Law School Case Brief
Harris v. Peters - 274 Ill. App. 3d 206, 210 Ill. Dec. 812, 653 N.E.2d 1274 (1995)
Compensatory damages are those which are awarded to a person as compensation, indemnity or restitution for a wrong or injury sustained by him. The purpose of awarding compensatory damages is to make the injured party whole and restore him to the position he was in before the loss, but not to enable him to make a profit or windfall on the transaction. Accordingly, when personal property is destroyed or rendered useless, the measure of damages is the fair market value of the thing in question immediately prior to its destruction.

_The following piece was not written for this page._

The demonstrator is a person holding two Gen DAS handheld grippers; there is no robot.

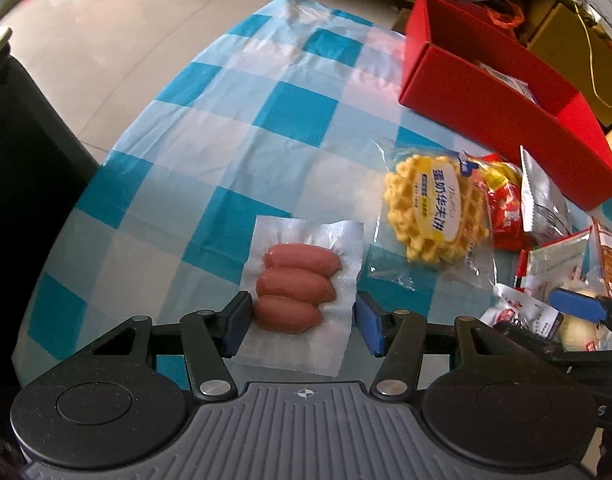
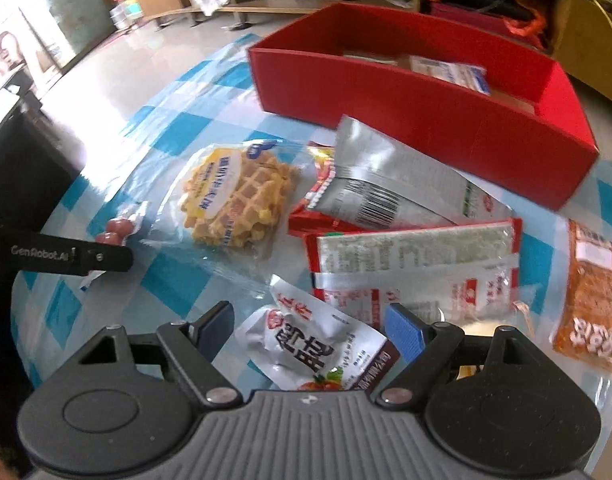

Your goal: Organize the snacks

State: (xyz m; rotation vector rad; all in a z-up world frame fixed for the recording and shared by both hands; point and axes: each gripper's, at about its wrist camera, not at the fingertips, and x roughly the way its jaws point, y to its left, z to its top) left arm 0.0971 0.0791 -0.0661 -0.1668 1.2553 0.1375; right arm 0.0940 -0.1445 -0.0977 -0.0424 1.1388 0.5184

Harris entered into a lease agreement with U.B. Vehicle Leasing, Inc. (UB) whereby Harris leased a 1988 Audi from UB. The Audi was totaled in a collision with Peters’ vehicle. Peters’ insurer tendered Harris a check for the fair market value of the Audi. Harris endorsed the check over to UB, which under the terms of the leasing agreement applied the funds towards paying the balance due it under the agreement’s terms. Thereafter, UB filed a complaint against Harris, seeking $5,560.48, the balance remaining on the lease. Harris filed his answer to UB's complaint and a two-count third-party complaint against Peters and his insurer seeking judgment in an amount equivalent to any judgment which might be entered against Harris in the underlying UB action. In essence, Harris was seeking the difference between the Audi's fair market value and the total amount due over the term of the vehicle lease. Peters and the insurance company filed a motion to dismiss the third-party complaint. Thereafter, the circuit court dismissed the count against Peters and allowed Harris to voluntarily dismiss the count against the underwriter. The instant appeal followed.
Was Harris properly compensated for the property loss that he suffered in the accident with Peters?
The court held that when personal property was destroyed or rendered useless, the measure of damages was the fair market value of the thing in question immediately prior to its destruction. Consequently, the Court determined that Harris was made whole when he was given the fair market value of the car, which necessarily compensated for loss of use and enjoyment.